Bagus Rangin

Bagus Rangin adalah tokoh dari Bantarjati, Majalengka (diperkirakan lahir sekitar tahun 1761) dan tokoh sejarah dan pahlawan yang menentang dan memimpin pemberontakan melawan Belanda pada Perang Cirebon tahun 1805-1812 Bagus Rangin berasal dari Demak, distrik Blandong, Rajagaluh (sekarang Rajagaluh menjadi Kecamatan Rajagaluh, Majalengka) yang terletak di kaki Gunung Ceremai. Dia adalah putra dari Sentayem (Ki Buyut Teyom), cucu dari Waridah dan keturunan dari Ki buyut Sambeng, salah satu dari cicit pembesar di daerah tersebut atau dalam Bahasa Cirebon disebut Ki Gede. Ayah dari Bagus Rangin adalah Buyut Sentayem alias Buyut Tayem. Bagus Rangin mempunyai tiga orang saudara, kakaknya bernama Buyut Bangin dan kedua adiknya bernama Buyut Salimar serta Bagus Serit (Bagus Serit juga menjadi pejuang melawan penjajah).[1]

Riwayat Hidup

Perjuangan Bagus Rangin

Bagus Rangin bukanlah seorang Raja, ia hanya seorang rakyat biasa namun memiliki semangat ksatria untuk melawan kekejaman dan kediktatoran penguasa, baik itu pemerintah kolonial Hindia Belanda maupun penguasa lokal di wilayah Keresidenan Cirebon. Dalam setiap kesempatan Ia berdiri dan mengurai khotbah pembangkitan. Sebuah khotbah yang panjang, yang menggugah kesadaran makna hidup dan kehidupan rakyat setempat yang didera nestapa. Juga khotbah politis yang menyoroti praktik-praktik tak benar penguasa lokal Cirebon. “Pangeran (Allah) telah menjadikan dunia, sebagai tempat kehidupan umat. Tapi oleh Sultan malah dijual kepada Cina dan Kompeni, yang tak pernah merasa kenyang” katanya bergelora. Bagus Rangin belum berhenti. Masih banyak pesan suci yang dipompakan untuk membuka mata hati, yang sebelumnya seakan sudah mati harapan. Dia pun berhasil. Warga tersadar akan kelemahannya selama ini.

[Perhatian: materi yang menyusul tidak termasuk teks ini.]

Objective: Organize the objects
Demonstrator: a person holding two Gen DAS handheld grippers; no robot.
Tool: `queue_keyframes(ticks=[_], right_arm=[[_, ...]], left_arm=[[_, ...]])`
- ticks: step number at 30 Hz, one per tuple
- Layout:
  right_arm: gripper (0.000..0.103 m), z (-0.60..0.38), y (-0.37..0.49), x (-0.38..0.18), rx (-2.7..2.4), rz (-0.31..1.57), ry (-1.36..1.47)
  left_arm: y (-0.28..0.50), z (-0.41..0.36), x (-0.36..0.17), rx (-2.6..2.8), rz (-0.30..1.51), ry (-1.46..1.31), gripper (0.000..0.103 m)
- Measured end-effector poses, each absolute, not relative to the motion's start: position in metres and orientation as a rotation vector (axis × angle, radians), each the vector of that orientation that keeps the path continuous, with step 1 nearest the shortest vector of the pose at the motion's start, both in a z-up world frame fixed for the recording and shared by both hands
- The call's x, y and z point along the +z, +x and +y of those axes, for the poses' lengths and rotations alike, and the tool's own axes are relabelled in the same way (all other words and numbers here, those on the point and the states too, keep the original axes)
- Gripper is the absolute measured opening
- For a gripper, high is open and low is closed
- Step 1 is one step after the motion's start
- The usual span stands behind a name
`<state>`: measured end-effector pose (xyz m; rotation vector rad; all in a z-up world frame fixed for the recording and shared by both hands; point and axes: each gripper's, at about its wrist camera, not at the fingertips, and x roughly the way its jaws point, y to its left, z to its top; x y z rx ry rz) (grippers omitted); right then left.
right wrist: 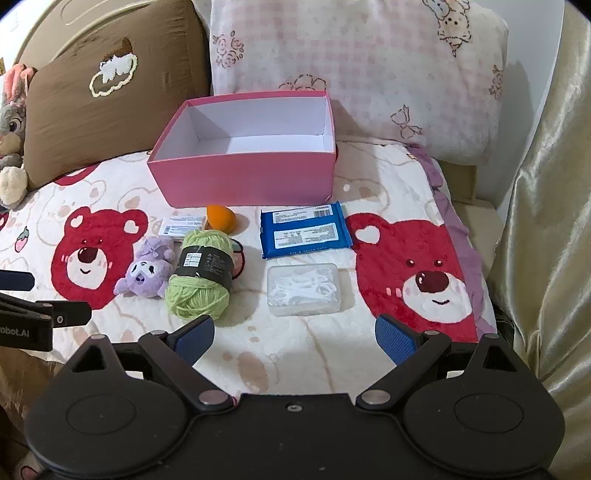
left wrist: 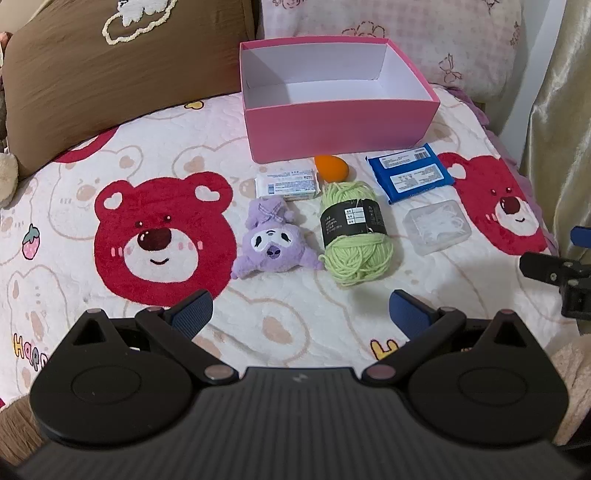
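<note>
An empty pink box (left wrist: 340, 122) (right wrist: 251, 177) stands open on the bear-print blanket. In front of it lie a white packet (left wrist: 287, 183) (right wrist: 183, 225), an orange egg-shaped sponge (left wrist: 331, 168) (right wrist: 221, 218), a blue wipes pack (left wrist: 408, 171) (right wrist: 304, 230), a green yarn skein (left wrist: 352, 230) (right wrist: 201, 275), a purple plush toy (left wrist: 275, 240) (right wrist: 146, 273) and a clear plastic case (left wrist: 436, 226) (right wrist: 304, 290). A dark hair tie (right wrist: 239, 258) peeks out behind the yarn. My left gripper (left wrist: 301, 312) hovers open, short of the plush and yarn. My right gripper (right wrist: 295, 334) hovers open, short of the clear case. Both are empty.
A brown pillow (left wrist: 110, 74) (right wrist: 107, 96) and a pink checked pillow (left wrist: 388, 29) (right wrist: 354, 66) lean behind the box. A grey rabbit plush (right wrist: 11, 125) sits at far left. A gold curtain (right wrist: 546, 184) hangs along the bed's right edge.
</note>
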<state>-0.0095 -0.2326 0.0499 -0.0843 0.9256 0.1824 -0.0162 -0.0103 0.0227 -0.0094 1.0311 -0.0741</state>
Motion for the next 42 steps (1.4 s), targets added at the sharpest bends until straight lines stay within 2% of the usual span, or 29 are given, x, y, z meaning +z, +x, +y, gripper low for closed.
queue_keyframes(ticks=[24,42], right_arm=[[0.096,-0.231,-0.021,0.056,0.248,0.891,-0.129],[0.096,-0.227,-0.019,0.05,0.248,0.908,-0.136]], left_arm=[[-0.024,-0.024,0.035,-0.077,1.002,0.02,0.103],[-0.018,-0.016,0.023,-0.076,1.046,-0.02,0.103]])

Pada waktu itu, beberapa pengusaha dari etnis Cina memang ikut menyengsarakan masyarakat. Salah satu caranya, bersama Belanda, mereka menyewa tanah-tanah dari Sultan Cirebon di Cirebon.

Walhasil, ketiadaan sumber kehidupan telah memunculkan kelaparan. Sampai-sampai rakyat terpaksa harus makan dedaunan dan rumput[butuh rujukan]. Akibat lebih lanjut, banyak di antara masyarakat berguling-guling di tanah sembari memegangi perut. Semua merintih kesakitan. Di luar itu, sulitnya kehidupan telah membuat sebagian orang menjual diri (hal ini terus berkelanjutan mungkin hingga sekarang juga, seperti dilukiskan dalam tembang pantura “remang-remang”) .

Dengan kenyataan itu, masuk akal jika rakyat begitu benci dengan Babah –juga Belanda–setelah mendengarkan khotbah pencerahan dari Bagus Rangin. Simaklah kata-kata seperti Babah mah bakal dicacag / Disiksik diipis-ipis / Dicacag diwalang-walang / Getihna arek diuyup / Diburakeun ka bangawan / Sugan lauk baranahan / Tulangna diawur-awur / Leuweung jati sugan subur / Polona arek dicokrok / Diburakeun ka galengan / Rawinian sugan montok. Di sini, antara lain, terungkap tekad bahwa tubuh Babah yang tertangkap bakal diiris-iris, dihancurkan, dan sebagainya.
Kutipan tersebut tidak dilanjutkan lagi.